Almost all of the native tree species are wind-pollinated: valley oaks, scrub oaks, sycamores, California black walnuts, willows and their cousins the cottonwoods, California ash trees, alders, and the relatively rare big-leafed maple. The air in spring is filled with the promise of new life. 

There are a few exceptions. The California bay laurel is primarily pollinated by insects. So are most of the chaparral natives that are classed as small trees or large shrubs, including the Mexican elder, a host of ceanothus species, toyon and laurel sumac.

For allergy sufferers, the flowering season of trees is mercifully short. For bees and other pollinators, gathering tree nectar helps ensure the next generation of bees, wasps, flower flies, and butterflies will thrive and hatch. Insect species that reproduce on native trees provide a critically important source of caterpillars and larvae for nesting birds. This short season is a frenzy of activity. In a few short weeks or even days, the catkins dry out and drop to the ground. The trees leaf out and the vivid yellows and neon greens of spring swiftly give way to the dusty muted colors of summer.

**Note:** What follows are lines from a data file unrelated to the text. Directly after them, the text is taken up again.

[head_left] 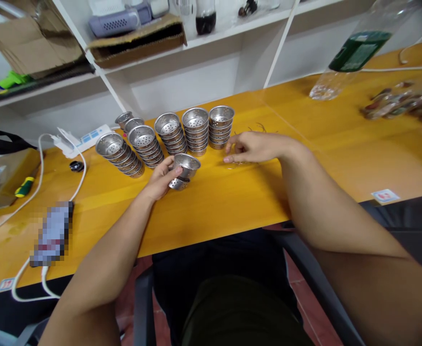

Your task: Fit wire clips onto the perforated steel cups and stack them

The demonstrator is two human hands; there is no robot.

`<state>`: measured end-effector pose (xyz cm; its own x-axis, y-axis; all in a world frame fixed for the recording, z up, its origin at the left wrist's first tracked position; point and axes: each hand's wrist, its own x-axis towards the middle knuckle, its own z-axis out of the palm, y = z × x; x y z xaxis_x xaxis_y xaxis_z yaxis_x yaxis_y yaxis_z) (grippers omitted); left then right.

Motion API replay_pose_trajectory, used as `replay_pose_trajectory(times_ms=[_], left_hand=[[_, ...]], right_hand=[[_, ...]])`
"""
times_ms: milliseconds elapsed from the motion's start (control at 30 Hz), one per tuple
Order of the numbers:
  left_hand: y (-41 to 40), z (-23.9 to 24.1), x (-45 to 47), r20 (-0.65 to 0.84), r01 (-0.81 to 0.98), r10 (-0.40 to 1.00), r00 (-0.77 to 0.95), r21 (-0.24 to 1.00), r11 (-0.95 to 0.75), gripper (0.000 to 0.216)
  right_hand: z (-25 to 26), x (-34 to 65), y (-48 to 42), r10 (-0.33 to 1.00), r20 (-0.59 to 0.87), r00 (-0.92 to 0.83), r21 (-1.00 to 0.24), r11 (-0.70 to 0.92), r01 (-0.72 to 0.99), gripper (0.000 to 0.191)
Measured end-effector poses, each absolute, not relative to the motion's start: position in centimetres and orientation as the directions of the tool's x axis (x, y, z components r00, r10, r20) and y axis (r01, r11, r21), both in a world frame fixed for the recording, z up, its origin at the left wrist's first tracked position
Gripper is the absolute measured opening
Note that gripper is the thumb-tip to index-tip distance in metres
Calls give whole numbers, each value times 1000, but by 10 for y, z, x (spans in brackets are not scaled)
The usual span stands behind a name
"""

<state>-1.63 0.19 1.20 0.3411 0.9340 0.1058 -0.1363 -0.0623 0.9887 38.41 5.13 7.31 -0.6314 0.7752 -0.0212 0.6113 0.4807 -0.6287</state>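
My left hand [161, 180] is closed around a small perforated metal cup [189, 166], held tilted just above the table in front of the stacks. A dark band crosses its lower part; I cannot tell whether a second cup is nested there. To the right, my right hand [252, 146] reaches low over the table, its thumb and fingers apart. Thin dark curved strands [261, 127] lie beside and under it. Behind my hands stand several stacks of perforated metal cups, among them a right-hand stack [221, 126] close to my right fingertips and a left-hand stack [119, 154].
A clear plastic bottle [351, 55] with a green label and blurred clear-wrapped items [394, 101] are at the right. On the left are a power strip [88, 139], white cables, a blurred-out device [54, 233] and a green screwdriver handle [25, 187]. White shelves [196, 77] rise behind.
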Motion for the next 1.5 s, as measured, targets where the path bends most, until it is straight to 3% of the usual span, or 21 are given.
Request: replay_pose_trajectory(times_ms=[133,200,267,367,533,600,700,800,967,1067,1267,1500], left_hand=[[-3,11,-15,124,-76,903,410,992,-102,87],[-7,10,-13,124,-42,874,470,992,-118,86],[-10,7,-11,150,-62,849,507,989,-138,84],[-10,2,-8,184,-171,841,509,979,-111,88],[-6,1,-11,133,-220,857,498,975,-23,99],[-6,4,-12,94,-179,855,511,984,-1,97],[-7,9,-13,50,-100,864,501,995,0,93],[-8,13,-13,43,-48,884,465,999,-24,95],[-8,16,-14,40,-16,872,488,999,-37,97],[-9,16,-13,31,12,863,505,999,-42,93],[-10,19,-13,26,22,866,499,999,-43,91],[-10,19,-13,35,46,854,519,997,-68,90]], right_hand=[[79,340,20,647,232,-727,-762,585,278,71],[72,311,8,551,388,-739,-731,673,117,77],[65,292,4,471,454,-756,-670,740,59,65],[73,300,12,474,520,-711,-579,807,116,60],[143,370,66,637,662,-395,-484,766,424,96],[168,384,97,661,624,-416,-443,738,509,104],[181,382,138,743,388,-545,-433,669,604,110],[174,370,155,798,272,-538,-436,601,670,97],[171,362,142,819,163,-550,-268,574,774,77],[173,363,136,817,143,-559,-246,577,779,77],[153,361,149,849,232,-474,-442,526,726,84],[122,348,161,838,290,-462,-381,544,748,73]])
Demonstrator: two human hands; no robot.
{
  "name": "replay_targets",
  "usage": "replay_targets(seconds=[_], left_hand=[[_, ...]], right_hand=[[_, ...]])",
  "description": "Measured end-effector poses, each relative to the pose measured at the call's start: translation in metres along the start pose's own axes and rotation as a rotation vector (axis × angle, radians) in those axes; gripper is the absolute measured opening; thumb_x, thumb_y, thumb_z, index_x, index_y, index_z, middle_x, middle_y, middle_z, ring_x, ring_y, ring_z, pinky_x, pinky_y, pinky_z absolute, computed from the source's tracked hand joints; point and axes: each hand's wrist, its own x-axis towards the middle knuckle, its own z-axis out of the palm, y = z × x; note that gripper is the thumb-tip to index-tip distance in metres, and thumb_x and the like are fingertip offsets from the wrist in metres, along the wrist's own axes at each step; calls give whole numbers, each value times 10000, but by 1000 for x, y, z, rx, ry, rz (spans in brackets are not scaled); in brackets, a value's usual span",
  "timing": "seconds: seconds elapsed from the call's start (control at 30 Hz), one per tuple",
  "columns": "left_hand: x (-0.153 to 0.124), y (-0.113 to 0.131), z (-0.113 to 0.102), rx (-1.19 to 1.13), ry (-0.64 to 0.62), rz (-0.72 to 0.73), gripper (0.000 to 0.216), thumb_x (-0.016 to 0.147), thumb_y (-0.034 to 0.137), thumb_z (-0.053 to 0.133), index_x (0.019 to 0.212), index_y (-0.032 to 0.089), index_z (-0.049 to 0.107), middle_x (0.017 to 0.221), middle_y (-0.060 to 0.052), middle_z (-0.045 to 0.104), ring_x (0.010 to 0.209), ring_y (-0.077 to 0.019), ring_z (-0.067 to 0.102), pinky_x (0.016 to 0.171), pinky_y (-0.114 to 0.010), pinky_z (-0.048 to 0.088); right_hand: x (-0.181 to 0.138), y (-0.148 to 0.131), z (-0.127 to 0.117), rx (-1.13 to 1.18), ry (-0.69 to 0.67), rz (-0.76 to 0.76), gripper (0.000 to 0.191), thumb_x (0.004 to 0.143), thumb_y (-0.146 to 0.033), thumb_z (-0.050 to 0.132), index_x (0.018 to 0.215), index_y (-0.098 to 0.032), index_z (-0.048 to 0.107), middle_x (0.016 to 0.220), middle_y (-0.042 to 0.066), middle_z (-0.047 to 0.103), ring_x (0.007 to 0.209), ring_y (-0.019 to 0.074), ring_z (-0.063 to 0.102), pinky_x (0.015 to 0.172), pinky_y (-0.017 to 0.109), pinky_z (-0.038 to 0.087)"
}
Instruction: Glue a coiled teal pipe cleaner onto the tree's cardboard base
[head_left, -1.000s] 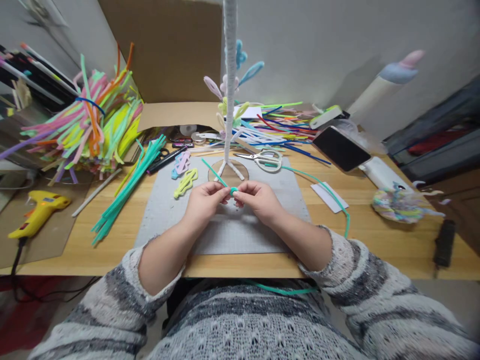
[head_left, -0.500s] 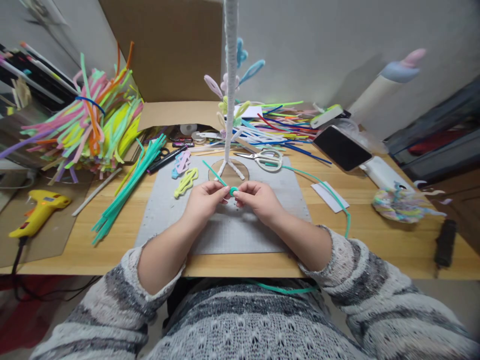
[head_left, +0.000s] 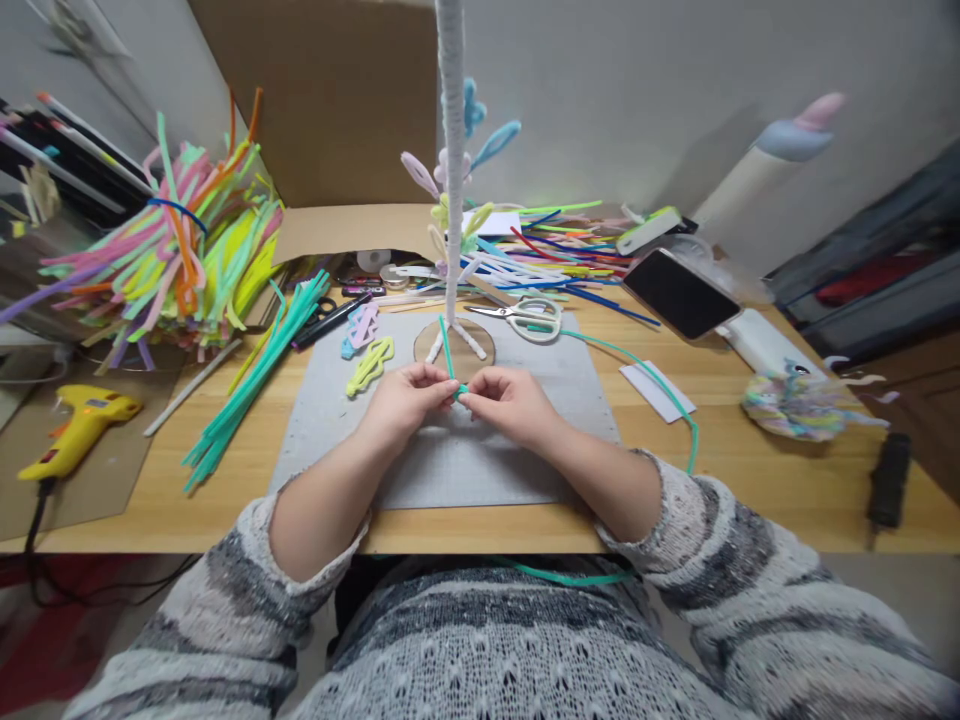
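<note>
My left hand (head_left: 405, 400) and my right hand (head_left: 510, 400) meet fingertip to fingertip over a grey cutting mat (head_left: 450, 460). Both pinch a teal pipe cleaner (head_left: 448, 350) whose free end sticks up and away from me; a small teal coil sits between the fingertips. Just beyond stands a white wrapped stem (head_left: 452, 150) on a round cardboard base (head_left: 480, 345), with pastel pipe-cleaner loops on it. A second long teal strand (head_left: 660, 385) curves off to the right and down over the table edge.
Scissors (head_left: 525, 318) lie behind my hands. A bundle of teal pipe cleaners (head_left: 255, 375) and a heap of mixed colours (head_left: 172, 250) are at left, with a yellow glue gun (head_left: 75, 425). A phone (head_left: 679, 293), a white card (head_left: 656, 392) and a pastel ring (head_left: 795, 408) are at right.
The free end of the teal pipe cleaner has swung from leaning left to nearly upright. My fingertips have closed tighter over the small coil, hiding most of it.
</note>
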Motion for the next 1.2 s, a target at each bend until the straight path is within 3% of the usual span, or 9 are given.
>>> replay_targets(seconds=[0.2,0.4,0.73,0.93,1.1,1.2], left_hand=[[-1,0,2,59,33,52,383,539,437,808,686,124,642,583,0,635,513,-101,555,572,-245,461],[-2,1,2,104,-25,75,327,590,410,764,711,139,628,568,12,616,506,-105,539,550,-236,437],[-8,7,-2,646,-79,220,105,716,250,656,691,168,716,616,-6,664,581,-138,555,576,-238,397],[-4,3,-5,896,-164,290,85,736,167,644,697,197,713,705,-14,696,665,-154,595,650,-250,405],[-4,2,-6,1010,-193,304,99,776,183,605,717,176,684,698,-34,676,649,-163,576,625,-260,379],[-5,2,-5,1034,-146,300,114,799,212,583,735,170,667,717,-46,672,646,-169,571,608,-264,372]], right_hand=[[3,-1,0,85,-22,66,202,687,-353,644,638,-183,545,539,-18,577,508,114,531,512,243,396],[2,0,-2,34,-35,56,197,692,-347,643,637,-180,552,535,-26,558,502,106,500,498,238,373],[3,11,0,-122,-86,49,199,738,-307,633,609,-155,616,528,-27,536,497,86,432,480,227,314],[1,10,-2,-359,-131,-76,143,779,-177,616,640,-165,646,597,-1,600,587,121,512,565,249,353],[2,7,-2,-500,-171,-154,124,784,-119,603,673,-164,631,716,32,626,691,149,549,651,275,379],[2,5,-5,-452,-71,-138,33,779,-151,595,797,-170,614,770,26,609,686,147,545,636,274,399]])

Topanga’s trees are an important part of what makes this community so beautiful. Some regard the dusting of pollen that covers everything for a few short weeks in spring as a nuisance, but for the trees themselves and the myriad species that depend on them for survival, it’s a blessing, a promise for tomorrow. 

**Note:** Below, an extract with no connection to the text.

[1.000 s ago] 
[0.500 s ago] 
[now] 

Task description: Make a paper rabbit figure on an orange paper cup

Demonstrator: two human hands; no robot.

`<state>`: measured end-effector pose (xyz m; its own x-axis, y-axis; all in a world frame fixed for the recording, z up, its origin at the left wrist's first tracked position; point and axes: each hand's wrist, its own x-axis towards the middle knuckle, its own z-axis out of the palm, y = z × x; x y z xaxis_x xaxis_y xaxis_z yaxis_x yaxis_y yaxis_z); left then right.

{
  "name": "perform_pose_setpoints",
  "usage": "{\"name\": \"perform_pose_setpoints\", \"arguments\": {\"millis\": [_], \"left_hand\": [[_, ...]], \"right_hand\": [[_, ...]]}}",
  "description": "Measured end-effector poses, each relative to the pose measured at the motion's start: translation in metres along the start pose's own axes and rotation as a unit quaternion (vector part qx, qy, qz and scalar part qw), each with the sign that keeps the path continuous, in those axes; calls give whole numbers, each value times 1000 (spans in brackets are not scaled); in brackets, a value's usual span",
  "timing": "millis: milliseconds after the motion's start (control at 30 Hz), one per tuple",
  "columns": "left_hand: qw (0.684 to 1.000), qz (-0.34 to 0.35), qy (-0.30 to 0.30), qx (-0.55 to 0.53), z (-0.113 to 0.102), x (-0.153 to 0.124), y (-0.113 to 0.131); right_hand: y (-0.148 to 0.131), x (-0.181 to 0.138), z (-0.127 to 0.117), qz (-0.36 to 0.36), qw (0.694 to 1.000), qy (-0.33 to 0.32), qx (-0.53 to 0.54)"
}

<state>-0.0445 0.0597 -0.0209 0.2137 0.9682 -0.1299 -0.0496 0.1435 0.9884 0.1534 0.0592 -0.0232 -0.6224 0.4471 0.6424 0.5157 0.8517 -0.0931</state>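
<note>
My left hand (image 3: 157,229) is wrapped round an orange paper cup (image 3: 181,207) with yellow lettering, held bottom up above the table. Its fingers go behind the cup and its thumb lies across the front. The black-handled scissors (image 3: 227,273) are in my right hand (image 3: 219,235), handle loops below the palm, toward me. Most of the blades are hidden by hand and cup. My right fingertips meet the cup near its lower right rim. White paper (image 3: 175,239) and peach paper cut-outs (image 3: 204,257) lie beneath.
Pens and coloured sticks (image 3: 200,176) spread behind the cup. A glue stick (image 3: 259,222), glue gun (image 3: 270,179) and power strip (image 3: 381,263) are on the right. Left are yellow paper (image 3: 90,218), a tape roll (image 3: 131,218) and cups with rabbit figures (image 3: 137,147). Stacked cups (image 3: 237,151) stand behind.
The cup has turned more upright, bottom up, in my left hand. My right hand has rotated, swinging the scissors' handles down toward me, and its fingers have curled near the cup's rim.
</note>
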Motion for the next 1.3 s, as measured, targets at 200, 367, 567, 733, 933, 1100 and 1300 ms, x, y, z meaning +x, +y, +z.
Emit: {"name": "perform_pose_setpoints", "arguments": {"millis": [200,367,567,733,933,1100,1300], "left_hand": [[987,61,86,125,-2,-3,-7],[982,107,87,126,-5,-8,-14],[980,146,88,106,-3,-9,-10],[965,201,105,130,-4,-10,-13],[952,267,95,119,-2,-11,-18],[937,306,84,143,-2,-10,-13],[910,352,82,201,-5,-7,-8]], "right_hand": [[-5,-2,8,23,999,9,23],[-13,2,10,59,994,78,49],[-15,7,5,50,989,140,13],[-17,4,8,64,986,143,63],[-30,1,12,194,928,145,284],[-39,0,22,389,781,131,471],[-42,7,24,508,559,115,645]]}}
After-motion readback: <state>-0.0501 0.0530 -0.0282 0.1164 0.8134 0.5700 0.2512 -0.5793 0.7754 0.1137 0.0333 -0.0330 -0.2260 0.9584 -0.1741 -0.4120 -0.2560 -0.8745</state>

Native willows are among numerous species of wind pollinated trees in the Santa Monica Mountains, but their flowers also attract pollinators. It takes all summer for oaks to produce acorns, but willows bloom and swiftly produce seeds that are also carried on the wind.
Spring is ephemeral in the Santa Monica Mountains. Trees lose their leaves late and begin to bud early. By the time spring arrives further north, this brief season of new growth is already over in the Santa Monica Mountains. Trees produce flowering catkins and new leaves practically overnight. By the end of April, the bright greens and yellows of spring are already fading to dusty summer colors.